One thing to know about mutual funds including index funds
is that they typically require a
minimum investment of a few thousand dollars, $3000 being a typical
amount, unless the investment is in an IRA in which case $1000 might be
a minimum. In some cases, automated monthly investments of $50 or $100
might need to be set up if you are beginning with a small balance.
There is nothing wrong with your approach. You now should go and
look at the various requirements for specific index funds. The
Fidelity and Vanguard families are good choices and both offer
very low-cost index funds to choose from, but different funds
can have different requirements regarding minimum investments
etc. You also have a choice of which index you want to follow,
the S&P 500 Index, MidCap Indexes, Small-Cap Indexes, Total
Stock Market Indexes etc., but your choice might be limited
until you have more money to invest because of minimum
investment rules etc.
Most important, after you have made your choice,
I urge you to not look every day, or even every
month, to see how your investment is doing.
You will save yourself a lot of anxiety and will
save yourself from making wrong decisions. Far
too many investors ignore the maxim "Buy Low, Sell High"

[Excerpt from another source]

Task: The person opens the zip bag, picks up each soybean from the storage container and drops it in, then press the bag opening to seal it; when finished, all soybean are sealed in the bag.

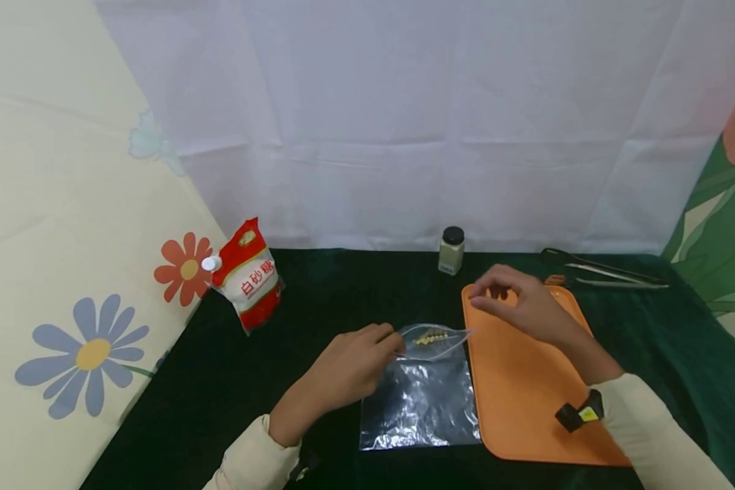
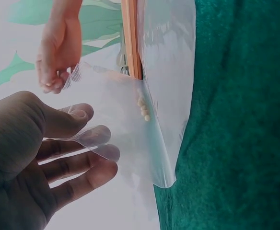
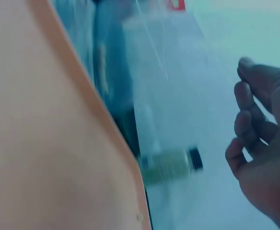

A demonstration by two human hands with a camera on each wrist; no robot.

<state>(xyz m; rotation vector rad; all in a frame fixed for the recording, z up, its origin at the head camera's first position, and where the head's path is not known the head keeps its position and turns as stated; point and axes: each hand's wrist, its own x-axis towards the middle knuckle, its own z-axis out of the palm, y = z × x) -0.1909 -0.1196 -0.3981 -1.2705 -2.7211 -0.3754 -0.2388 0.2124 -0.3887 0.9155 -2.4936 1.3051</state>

and pull money out of what should be long-term
investments at the first flicker of a downturn
and end up buying high and selling low.
Finally, the time is approaching when most stock
funds will be declaring dividends and capital
gains distributions. If you invest now, you
may end up with a paper profit on which you will
have to pay taxes (in non-tax-advantaged accounts) on
your 2012 tax return (this is called "buying a
dividend"), and so you might want to spend some time
investigating now, but actually make the investment in
late December after your chosen fund has made
its distributions (the date for this will be
on the fund's web site) or in early 2013.